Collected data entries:
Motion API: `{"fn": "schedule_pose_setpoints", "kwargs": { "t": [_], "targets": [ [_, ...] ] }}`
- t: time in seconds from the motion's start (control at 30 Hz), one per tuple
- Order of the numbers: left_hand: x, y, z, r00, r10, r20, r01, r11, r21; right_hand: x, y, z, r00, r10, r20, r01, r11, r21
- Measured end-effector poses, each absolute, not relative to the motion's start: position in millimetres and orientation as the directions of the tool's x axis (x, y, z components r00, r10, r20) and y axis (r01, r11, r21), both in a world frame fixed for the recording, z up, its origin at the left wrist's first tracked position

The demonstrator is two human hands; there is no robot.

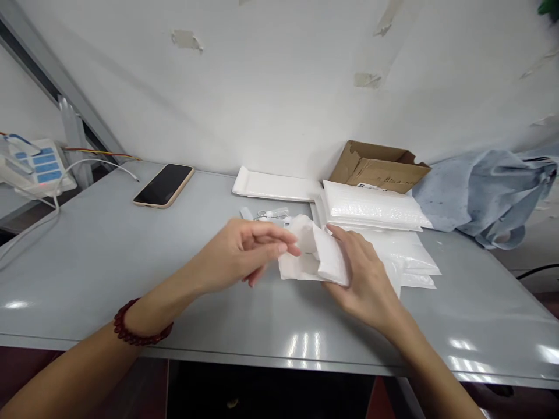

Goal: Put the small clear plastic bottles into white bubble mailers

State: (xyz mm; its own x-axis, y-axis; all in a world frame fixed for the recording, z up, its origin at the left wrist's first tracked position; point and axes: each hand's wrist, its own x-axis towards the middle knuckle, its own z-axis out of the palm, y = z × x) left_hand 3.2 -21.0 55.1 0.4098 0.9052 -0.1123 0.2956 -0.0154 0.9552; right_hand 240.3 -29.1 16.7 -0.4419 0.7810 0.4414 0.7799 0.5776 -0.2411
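My right hand (364, 276) is wrapped around a white padded mailer (334, 256), thumb below and fingers on top. The mailer's mouth faces left and gapes, with its flap (290, 267) spread out. Just left of that mouth is my left hand (244, 253), its fingertips at the edge of the flap. Its fingers are partly bent and apart, and I see nothing between them. Behind my left hand lie small clear plastic pieces and metal bits (275, 213), partly covered by the hand and mailer. What is inside the mailer does not show.
Stacked white padded mailers (375, 208) lie to the right, with another flat pile (279, 185) against the wall. Behind stands an open cardboard box (379, 169), beside light blue cloth (471, 192). A phone (165, 186), white cable (98, 161) and power strip (41, 166) are at left.
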Motion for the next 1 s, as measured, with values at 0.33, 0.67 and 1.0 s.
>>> {"fn": "schedule_pose_setpoints", "kwargs": {
  "t": [0.33,0.67,1.0],
  "targets": [
    [16.2,-31.1,48.5,0.554,0.832,-0.026,0.264,-0.145,0.954,280.4,-52.1,59.7,-0.460,0.806,0.373,0.619,0.592,-0.516],
    [14.4,-44.4,56.5,0.590,0.806,0.052,0.327,-0.298,0.897,296.8,-58.4,63.7,-0.547,0.751,0.371,0.476,0.643,-0.600],
    [13.8,-42.8,54.5,0.660,0.748,0.069,0.327,-0.369,0.870,300.4,-57.9,67.3,-0.522,0.741,0.421,0.508,0.668,-0.545]
  ]
}}
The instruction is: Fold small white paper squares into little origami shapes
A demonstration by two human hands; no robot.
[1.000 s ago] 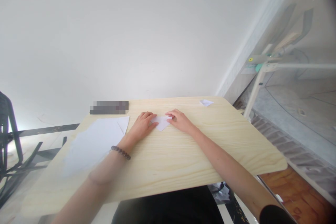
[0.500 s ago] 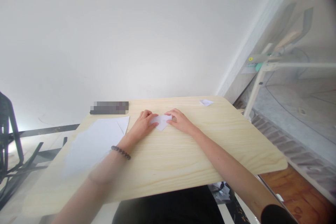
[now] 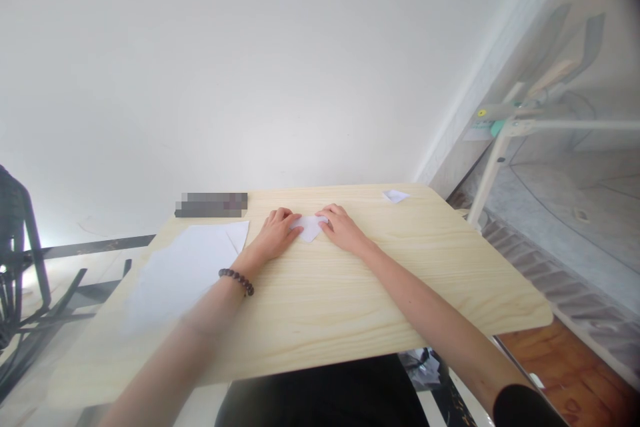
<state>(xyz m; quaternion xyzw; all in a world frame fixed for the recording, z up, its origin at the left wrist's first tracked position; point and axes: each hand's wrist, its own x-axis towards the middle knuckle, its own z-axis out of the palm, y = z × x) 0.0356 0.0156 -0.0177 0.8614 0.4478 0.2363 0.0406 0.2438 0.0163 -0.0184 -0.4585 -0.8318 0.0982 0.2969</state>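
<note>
Between my two hands is a small folded white paper [image 3: 309, 227], its lower edge coming to a point toward me. My left hand [image 3: 278, 232] grips its left end between thumb and fingers, just above the table. On the other end, my right hand [image 3: 342, 227] pinches the paper the same way. Parts of both ends are hidden under my fingers. A beaded bracelet circles my left wrist.
Loose white sheets [image 3: 185, 267] lie on the left of the wooden table [image 3: 350, 307]. A small folded paper piece [image 3: 396, 195] rests near the back right edge. Behind the sheets is a dark pixelated object [image 3: 211, 205]. A black chair [image 3: 20, 233] stands at the left.
The paper's wide part looks flatter, and my fingers have shifted slightly on its ends. The whole view has moved a little. Both hands still hold the paper.
</note>
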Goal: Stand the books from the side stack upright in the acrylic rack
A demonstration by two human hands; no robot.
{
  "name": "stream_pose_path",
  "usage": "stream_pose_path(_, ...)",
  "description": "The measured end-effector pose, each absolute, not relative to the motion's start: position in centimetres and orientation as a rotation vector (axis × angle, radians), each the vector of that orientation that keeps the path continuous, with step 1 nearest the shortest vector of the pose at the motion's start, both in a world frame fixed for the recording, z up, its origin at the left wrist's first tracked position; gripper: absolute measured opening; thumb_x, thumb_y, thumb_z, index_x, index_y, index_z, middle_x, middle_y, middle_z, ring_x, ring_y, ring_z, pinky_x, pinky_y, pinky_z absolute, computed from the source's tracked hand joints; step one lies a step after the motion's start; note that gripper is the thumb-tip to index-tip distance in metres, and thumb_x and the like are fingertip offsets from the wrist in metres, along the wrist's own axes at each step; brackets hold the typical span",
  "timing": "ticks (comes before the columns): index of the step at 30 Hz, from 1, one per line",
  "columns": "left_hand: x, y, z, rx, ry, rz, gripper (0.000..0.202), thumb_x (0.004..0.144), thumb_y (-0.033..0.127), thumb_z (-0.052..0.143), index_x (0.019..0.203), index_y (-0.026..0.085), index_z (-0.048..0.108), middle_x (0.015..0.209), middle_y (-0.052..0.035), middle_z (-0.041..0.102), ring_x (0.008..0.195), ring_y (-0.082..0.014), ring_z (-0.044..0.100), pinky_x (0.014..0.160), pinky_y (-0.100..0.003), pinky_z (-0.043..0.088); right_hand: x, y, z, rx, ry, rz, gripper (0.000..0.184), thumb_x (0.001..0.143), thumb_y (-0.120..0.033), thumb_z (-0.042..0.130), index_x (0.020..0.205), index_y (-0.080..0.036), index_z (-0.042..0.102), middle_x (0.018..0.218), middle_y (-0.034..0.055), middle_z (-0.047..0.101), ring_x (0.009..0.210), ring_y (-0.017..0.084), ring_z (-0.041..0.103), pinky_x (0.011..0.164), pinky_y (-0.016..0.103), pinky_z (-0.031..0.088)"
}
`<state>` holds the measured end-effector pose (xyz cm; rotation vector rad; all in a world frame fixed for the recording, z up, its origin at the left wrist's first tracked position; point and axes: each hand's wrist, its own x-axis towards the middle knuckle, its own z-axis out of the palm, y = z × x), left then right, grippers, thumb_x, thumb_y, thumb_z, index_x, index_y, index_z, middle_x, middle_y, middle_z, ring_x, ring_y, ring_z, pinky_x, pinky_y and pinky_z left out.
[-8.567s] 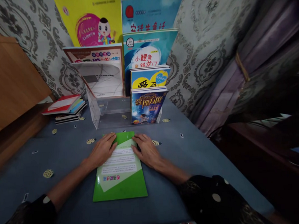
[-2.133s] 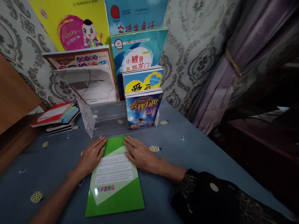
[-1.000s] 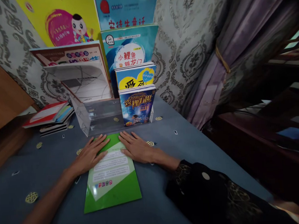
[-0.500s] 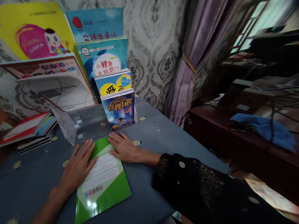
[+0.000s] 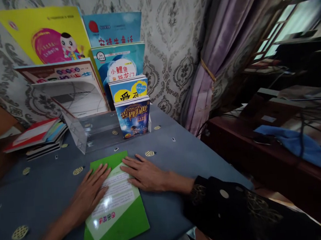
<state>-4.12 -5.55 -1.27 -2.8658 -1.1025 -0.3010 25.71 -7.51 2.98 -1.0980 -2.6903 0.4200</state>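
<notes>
A green and white book (image 5: 128,219) lies flat on the blue-grey tabletop, its printed text upside down to me. My left hand (image 5: 92,191) rests open on the book's left side, fingers stretched toward the far edge. On its upper right edge lies my right hand (image 5: 144,173), also open with fingers spread. Beyond the book stands a clear stepped book rack (image 5: 81,134). Its right side holds a dark blue book (image 5: 134,119) in front, with several taller ones behind. A large yellow book (image 5: 54,32) stands at the rack's back left.
A pile of books (image 5: 39,136) lies left of the rack. Patterned wallpaper (image 5: 173,21) and a tied purple curtain (image 5: 213,51) are behind the table (image 5: 184,151). To the right, a dark red cabinet (image 5: 232,137) carries a blue cloth (image 5: 292,142) and cables.
Both hands have slid nearer to me along the green book, leaving more of its far edge uncovered. The view has shifted slightly, so the rack appears farther right.
</notes>
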Motion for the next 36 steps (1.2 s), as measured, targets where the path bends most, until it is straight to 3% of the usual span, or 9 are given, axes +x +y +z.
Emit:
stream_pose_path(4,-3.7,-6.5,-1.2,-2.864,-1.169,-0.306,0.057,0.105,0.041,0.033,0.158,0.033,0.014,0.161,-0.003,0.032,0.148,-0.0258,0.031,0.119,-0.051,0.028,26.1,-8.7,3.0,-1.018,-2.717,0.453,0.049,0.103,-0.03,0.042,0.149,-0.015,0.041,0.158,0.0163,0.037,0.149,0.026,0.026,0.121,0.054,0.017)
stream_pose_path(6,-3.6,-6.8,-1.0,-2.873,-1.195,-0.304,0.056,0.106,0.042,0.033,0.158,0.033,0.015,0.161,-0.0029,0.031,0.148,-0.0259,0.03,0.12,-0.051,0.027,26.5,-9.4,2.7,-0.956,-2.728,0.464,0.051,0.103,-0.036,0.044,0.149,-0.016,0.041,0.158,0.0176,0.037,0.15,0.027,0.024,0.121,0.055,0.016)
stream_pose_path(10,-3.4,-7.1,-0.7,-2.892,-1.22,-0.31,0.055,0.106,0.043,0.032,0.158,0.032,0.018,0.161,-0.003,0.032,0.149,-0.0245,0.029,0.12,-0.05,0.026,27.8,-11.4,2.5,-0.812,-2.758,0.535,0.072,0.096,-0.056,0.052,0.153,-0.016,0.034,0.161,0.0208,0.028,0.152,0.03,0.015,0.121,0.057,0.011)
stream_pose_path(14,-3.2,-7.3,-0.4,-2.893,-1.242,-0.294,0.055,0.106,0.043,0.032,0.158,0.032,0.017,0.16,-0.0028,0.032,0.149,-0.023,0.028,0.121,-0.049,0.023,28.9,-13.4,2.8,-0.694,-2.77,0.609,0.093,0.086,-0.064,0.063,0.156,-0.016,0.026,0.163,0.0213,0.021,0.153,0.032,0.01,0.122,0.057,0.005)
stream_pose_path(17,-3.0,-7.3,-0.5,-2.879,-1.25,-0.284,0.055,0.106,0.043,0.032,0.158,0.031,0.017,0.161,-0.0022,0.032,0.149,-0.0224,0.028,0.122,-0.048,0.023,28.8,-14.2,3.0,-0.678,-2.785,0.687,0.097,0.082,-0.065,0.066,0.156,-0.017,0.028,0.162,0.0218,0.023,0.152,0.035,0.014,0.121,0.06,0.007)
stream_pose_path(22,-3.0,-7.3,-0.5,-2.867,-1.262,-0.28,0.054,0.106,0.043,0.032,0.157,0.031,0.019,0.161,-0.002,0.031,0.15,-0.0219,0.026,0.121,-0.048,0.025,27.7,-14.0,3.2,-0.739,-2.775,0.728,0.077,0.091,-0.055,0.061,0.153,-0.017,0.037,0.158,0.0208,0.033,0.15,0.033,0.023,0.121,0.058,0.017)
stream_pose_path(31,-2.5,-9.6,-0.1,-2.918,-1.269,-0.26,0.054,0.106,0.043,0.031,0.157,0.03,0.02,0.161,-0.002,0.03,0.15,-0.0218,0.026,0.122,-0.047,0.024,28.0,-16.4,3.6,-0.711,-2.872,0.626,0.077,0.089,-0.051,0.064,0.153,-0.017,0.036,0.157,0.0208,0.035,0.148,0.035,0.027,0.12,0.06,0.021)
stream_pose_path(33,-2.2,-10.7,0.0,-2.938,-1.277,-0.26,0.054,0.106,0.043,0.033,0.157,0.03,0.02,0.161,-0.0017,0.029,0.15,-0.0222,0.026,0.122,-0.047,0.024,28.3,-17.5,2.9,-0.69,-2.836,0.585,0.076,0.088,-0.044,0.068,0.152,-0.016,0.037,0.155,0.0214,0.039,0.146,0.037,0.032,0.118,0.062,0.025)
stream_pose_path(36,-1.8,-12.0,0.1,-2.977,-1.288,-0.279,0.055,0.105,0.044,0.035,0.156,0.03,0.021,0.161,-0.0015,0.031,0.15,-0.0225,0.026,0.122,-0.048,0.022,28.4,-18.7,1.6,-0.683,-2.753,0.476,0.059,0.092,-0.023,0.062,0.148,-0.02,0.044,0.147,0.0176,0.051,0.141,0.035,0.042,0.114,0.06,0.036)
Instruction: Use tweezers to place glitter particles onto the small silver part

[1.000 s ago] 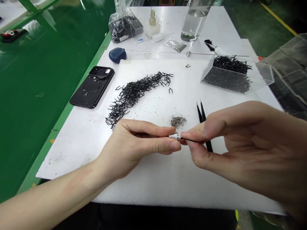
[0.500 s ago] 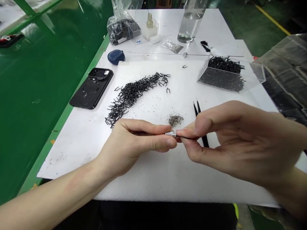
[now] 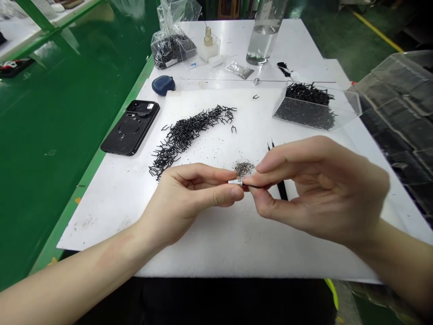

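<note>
My left hand (image 3: pixel 189 194) pinches a small silver metal cylinder (image 3: pixel 235 182) between thumb and forefinger. My right hand (image 3: pixel 314 189) holds a thin black wire (image 3: pixel 253 186) in its fingertips, and the wire's end meets the cylinder. Just beyond the fingertips lies a small heap of grey grit (image 3: pixel 244 168). Black tweezers (image 3: pixel 279 180) rest on the white foam sheet (image 3: pixel 203 239), partly hidden under my right hand. A long pile of bent black wire pieces (image 3: pixel 189 135) lies left of the grit.
A clear acrylic box (image 3: pixel 313 113) of black wire pieces stands at the right. A phone in a black case (image 3: pixel 130 128) and a blue pouch (image 3: pixel 163 85) lie left. A water bottle (image 3: pixel 264 40) and a plastic bag of black parts (image 3: pixel 169 49) stand behind.
The view has swung, shifting the table left and down in the picture. Both hands have moved left together, keeping their hold on the cylinder and wire.
</note>
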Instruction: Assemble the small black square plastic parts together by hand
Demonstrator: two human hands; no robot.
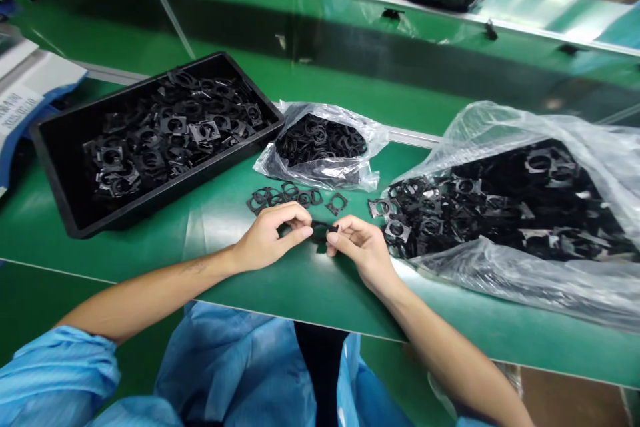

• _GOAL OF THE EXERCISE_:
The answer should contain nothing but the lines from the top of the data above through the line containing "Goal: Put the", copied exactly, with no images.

• _ANSWER FOR THIS EXERCISE_:
Motion API: `{"fn": "schedule_pose_setpoints", "kwargs": { "t": [_], "targets": [ [_, ...] ] }}`
- t: time in seconds from the motion's start (control at 30 Hz), one per tuple
- Order of the numbers: left_hand: x, y, z, r00, r10, r20, r01, r11, r21; right_hand: x, y, z, r00, r10, r20, r01, r11, r21
- Measured end-effector poses, each absolute, not relative to the motion's start: position in millimetres and orientation as the directions of the tool's x axis (x, y, z components r00, r10, r20) and y axis (r01, r11, r21), both in a world frame fixed for the recording, z up, its origin at the left wrist's first tracked position

The demonstrator is two human hands; there is no robot.


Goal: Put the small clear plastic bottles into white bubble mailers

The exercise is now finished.